Kirim Surat ke Pemerintah, Freeport Terbebas Larangan Ekspor?
Jakarta, CNBC Indonesia - Pemerintah pada Juni 2023 ini resmi akan melarang kegiatan ekspor mineral mentah, khususnya jenis bijih bauksit dan juga konsentrat tembaga. Pelaksanaan pelarangan ekspor itu sebagai penekanan dari Undang-Undang Nomor 3 tahun 2020 tentang Pertambangan Mineral dan Batu Bara (UU Minerba).
Dalam UU Minerba itu disebutkan bahwa, tiga tahun setelah terbitnya UU Minerba, perusahaan wajib membangun fasilitas pengolahan dan pemurnian (smelter) di dalam negeri.
Nah salah satu perusahaan yang akan terkena dampak pelarangan ekspor ini adalah PT Freeport Indonesia (PTFI). Di mana, perusahaan tersebut baru bisa menuntaskan pembangunan smelter di JIIPE, Gresik, Jawa Timur pada tahun 2024.

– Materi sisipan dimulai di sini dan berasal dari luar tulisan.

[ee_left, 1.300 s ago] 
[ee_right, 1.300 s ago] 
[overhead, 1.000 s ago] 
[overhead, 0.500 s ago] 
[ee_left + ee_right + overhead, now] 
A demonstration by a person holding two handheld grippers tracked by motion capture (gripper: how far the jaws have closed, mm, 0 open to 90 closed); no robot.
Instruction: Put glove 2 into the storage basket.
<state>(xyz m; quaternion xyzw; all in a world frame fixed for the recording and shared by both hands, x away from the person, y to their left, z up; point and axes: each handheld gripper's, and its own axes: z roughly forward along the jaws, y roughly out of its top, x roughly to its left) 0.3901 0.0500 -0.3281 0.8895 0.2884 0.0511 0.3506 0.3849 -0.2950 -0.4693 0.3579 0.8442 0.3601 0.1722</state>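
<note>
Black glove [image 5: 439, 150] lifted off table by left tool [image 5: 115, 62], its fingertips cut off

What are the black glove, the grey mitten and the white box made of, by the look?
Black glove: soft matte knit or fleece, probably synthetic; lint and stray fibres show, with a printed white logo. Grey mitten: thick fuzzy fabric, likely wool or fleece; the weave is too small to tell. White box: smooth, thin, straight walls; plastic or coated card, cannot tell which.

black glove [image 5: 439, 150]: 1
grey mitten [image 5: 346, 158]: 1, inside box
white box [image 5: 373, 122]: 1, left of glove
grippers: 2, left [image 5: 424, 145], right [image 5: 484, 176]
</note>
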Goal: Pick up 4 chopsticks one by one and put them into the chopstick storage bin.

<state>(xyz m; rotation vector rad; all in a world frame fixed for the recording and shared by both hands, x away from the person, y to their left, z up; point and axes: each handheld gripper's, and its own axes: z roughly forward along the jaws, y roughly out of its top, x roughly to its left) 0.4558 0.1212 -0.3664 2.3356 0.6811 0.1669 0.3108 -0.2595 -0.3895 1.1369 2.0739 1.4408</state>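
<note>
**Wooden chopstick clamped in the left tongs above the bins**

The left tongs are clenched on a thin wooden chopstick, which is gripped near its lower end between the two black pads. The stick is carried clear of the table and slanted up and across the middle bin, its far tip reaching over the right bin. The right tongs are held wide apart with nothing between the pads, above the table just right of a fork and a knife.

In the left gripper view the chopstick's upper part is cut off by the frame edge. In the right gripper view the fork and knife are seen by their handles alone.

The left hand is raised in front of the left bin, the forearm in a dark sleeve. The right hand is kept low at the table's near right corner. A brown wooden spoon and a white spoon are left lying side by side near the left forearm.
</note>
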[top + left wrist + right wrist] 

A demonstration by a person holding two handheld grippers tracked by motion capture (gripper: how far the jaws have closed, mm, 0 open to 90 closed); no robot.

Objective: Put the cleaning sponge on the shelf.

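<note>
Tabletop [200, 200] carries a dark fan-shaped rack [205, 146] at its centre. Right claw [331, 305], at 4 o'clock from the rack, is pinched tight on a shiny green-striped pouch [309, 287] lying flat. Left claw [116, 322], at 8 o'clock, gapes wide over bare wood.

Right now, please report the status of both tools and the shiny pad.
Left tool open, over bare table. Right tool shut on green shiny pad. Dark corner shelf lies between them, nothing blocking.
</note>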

Lalu apakah Freeport akan terkena larangan ekspor? Direktur Jenderal Mineral dan Batu Bara (Dirjen Minerba) mengatakan, bahwa Freeport sudah mengirim surat dan menyatakan tidak bisa menyelesaikan smelter pada Juni 2023.
"Sudah dalam pertimbangan dan pengkajian, sejak pandemi itu dampak dari semua kendala itu kita juga. Laporan juga sudah ke pimpinan, sudah dapat info utuh," terang Ridwan dalam Konfrensi Pers, Selasa (31/1/2023).

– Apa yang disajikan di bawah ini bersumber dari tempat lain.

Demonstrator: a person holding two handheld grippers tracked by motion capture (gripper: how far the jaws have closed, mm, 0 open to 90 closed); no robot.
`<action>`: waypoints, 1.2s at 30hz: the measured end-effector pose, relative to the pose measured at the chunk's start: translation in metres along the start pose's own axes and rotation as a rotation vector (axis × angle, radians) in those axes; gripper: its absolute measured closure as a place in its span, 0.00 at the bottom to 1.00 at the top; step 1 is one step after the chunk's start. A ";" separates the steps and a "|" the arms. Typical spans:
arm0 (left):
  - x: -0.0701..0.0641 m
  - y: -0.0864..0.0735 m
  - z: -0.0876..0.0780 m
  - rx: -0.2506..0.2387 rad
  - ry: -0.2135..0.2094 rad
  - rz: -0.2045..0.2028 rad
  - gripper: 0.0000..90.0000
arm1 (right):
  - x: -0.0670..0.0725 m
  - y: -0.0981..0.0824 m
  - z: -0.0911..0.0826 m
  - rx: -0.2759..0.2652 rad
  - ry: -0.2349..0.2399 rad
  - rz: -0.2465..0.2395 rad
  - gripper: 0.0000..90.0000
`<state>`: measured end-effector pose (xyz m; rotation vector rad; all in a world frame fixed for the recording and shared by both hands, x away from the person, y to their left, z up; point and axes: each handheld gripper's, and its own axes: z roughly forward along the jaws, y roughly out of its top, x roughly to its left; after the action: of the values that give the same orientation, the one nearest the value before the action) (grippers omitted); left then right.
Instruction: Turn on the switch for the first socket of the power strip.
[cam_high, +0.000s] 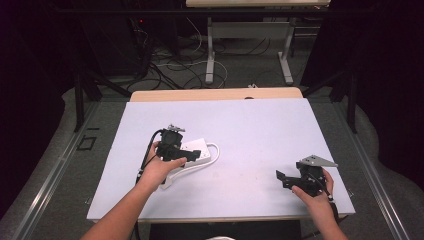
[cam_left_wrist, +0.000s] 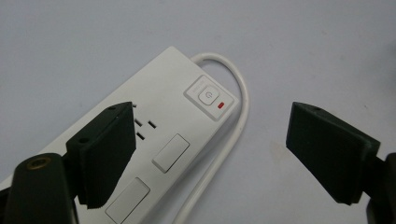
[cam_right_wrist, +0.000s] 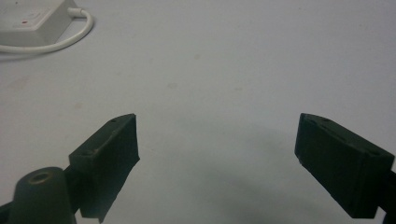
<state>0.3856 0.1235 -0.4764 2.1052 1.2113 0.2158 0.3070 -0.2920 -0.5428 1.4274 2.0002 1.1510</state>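
- The power strip (cam_left_wrist: 154, 140) is a long white plastic bar, rigid and probably light. Its smooth casing may slip between hard pads, so the best hold is likely across its narrow width, on the two long side walls, clear of the sockets and the switch.
- Its cable (cam_left_wrist: 243, 100) is stiff-looking white cord that leaves the switch end, loops round and runs back along the strip's far side; dragging the strip would pull this loop with it.
- The switch (cam_left_wrist: 208, 97), with a small red lamp beside it, sits ahead of the left gripper (cam_left_wrist: 212, 154), beyond the jaw tips.
- The left gripper hovers directly over the strip on the table (cam_high: 260, 125). Its jaws stand wide apart, one above the strip's socket face, the other out over bare table past the cable; nothing is pinched.
- The right gripper (cam_right_wrist: 217, 163) is well apart from the strip, which lies far ahead and off to its jaws' left side. Its jaws are spread wide over bare table, holding nothing.
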 end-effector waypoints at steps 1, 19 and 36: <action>-0.001 0.000 -0.001 0.002 0.004 -0.003 0.15 | 0.000 0.000 0.000 -0.001 -0.003 -0.001 0.14; 0.000 -0.003 -0.027 -0.052 -0.012 0.004 0.03 | 0.001 0.000 -0.001 -0.003 -0.003 0.003 0.14; 0.025 -0.021 -0.062 -0.117 0.028 -0.065 0.00 | 0.000 0.000 -0.001 -0.006 -0.005 0.002 0.14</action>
<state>0.3563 0.1805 -0.4479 1.9656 1.2508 0.2813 0.3064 -0.2923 -0.5418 1.4285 1.9905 1.1531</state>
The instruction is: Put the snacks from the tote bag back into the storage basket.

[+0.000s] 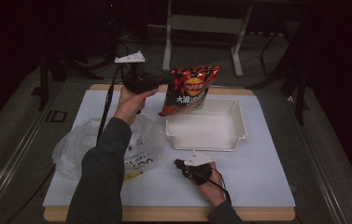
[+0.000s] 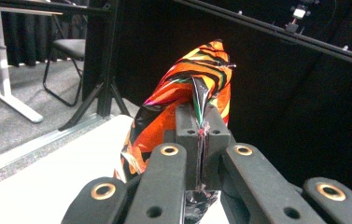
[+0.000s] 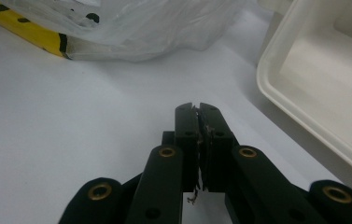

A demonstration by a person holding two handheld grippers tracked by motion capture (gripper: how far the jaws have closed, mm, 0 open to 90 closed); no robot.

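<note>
A red, orange and black crisp bag (image 1: 190, 89) hangs in the air above the back left corner of a white tray (image 1: 239, 139). My left gripper (image 1: 168, 78) is shut on the bag's edge, held up level by the person's hand. In the left gripper view the jaws pinch the bag's (image 2: 187, 88) foil seam, and the left gripper (image 2: 200, 114) points across the table. My right gripper (image 1: 177, 163) rests low on the white board in front of the tray. In the right gripper view the right gripper (image 3: 198, 108) has its jaws together with nothing between them, beside the tray's rim (image 3: 276, 88).
A crumpled clear plastic bag (image 1: 78, 147) with a yellow-and-black item inside (image 3: 24, 28) lies at the left of the white board (image 1: 257, 177). Beyond the table stand a desk frame (image 1: 201, 28) and dark stands.
</note>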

Yang pasti, kata Ridwan, pihaknya akan mengutamakan azas manfaat yang bisa menjadi pegangan. "Kita harap segala sesuatu manfaat sebesar besarnya. makanya kita tunggu jawaban para pimpinan," tandas Ridwan.

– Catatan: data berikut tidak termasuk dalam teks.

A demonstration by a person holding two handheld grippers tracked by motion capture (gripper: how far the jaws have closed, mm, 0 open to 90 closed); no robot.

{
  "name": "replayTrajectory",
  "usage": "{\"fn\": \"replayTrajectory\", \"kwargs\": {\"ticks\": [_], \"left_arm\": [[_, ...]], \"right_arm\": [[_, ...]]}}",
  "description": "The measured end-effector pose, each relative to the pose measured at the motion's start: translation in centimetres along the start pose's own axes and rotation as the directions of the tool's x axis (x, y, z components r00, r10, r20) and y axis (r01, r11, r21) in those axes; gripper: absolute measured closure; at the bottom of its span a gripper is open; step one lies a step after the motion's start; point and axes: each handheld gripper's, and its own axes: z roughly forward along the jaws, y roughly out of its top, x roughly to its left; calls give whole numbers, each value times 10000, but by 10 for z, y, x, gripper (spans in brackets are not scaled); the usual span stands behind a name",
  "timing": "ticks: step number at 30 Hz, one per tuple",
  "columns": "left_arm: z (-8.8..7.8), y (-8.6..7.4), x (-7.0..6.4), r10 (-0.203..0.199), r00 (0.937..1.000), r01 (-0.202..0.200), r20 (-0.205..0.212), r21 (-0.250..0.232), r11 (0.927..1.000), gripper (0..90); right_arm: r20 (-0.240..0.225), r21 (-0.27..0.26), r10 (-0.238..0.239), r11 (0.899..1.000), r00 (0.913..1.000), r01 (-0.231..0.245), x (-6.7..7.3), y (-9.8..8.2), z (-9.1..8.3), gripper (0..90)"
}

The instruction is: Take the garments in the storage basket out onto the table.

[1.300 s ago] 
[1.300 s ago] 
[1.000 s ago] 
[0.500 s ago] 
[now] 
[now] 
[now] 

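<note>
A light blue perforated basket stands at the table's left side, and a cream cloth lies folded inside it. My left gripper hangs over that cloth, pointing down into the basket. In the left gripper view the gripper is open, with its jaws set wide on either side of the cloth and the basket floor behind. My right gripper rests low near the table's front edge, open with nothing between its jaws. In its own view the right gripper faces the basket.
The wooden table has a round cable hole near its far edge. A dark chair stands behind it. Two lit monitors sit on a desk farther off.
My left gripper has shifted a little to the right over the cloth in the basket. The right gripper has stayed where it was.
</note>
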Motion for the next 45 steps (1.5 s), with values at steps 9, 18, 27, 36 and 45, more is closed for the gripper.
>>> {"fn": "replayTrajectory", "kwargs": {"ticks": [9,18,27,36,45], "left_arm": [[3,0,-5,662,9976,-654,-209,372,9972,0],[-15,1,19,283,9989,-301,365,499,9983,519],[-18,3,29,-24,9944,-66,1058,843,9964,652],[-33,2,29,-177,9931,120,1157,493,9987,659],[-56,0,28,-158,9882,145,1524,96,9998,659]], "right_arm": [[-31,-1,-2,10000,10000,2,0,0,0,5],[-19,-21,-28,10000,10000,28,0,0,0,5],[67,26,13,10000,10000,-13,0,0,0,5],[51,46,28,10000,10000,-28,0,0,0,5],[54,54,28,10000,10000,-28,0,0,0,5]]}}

Pada siang tadi, Selasa (31/1/2023), Presiden Joko Widodo mengadakan rapat internal dengan beberapa menterinya, membahas perpanjangan kontrak beberapa perusahaan tambang dan Migas di Istana Kepresidenan.
Hal ini diungkapkan Menteri Investasi/Kepala Badan Koordinasi Penanaman Modal (BKPM) Bahlil Lahadalia. "Tadi kami rapat membahas beberapa hal terkait dengan perpanjangan kontrak-kontrak raya yang harus diperhitungkan kembali. Seperti BP (British Petroleum), kemudian Vale, juga kelanjutan Freeport," kata Bahlil usai rapat, Selasa (31/1/2023).
Namun Bahlil menegaskan semuanya masih dalam tahap diskusi maupun kajian dari pemerintah, dan ini merupakan respon cepat pemerintah akan kebutuhan investor. Hanya salah satu yang sudah mendapatkan lampu hijau adalah perpanjangan kontrak Birtish Petroleum.
"Masih dalam tahap diskusi karena kita harus mengkaji semuanya. Karena investasi di bidang minyak maupun di bidang pertambangan itu kan ndak bisa dua tahun udah mau putus atau 3 tahun baru kita putuskan. Eksplorasi memakan waktu 10-15 tahun dan itu investasinya harus dilakukan sekarang," kata Bahlil.
"Teknisnya nanti disampaikan menteri ESDM. Waktunya ya. Sesuai undang undang saja," tambahnya.
Selain itu, Bahlil mengungkapkan arahan dari Presiden Jokowi supaya perpanjangan kontrak ini melalui mekanisme hukum yang baik, memperhitungkan ekonomi denhan baik, hingga berdampak pada kepentingan negara dan rakyat.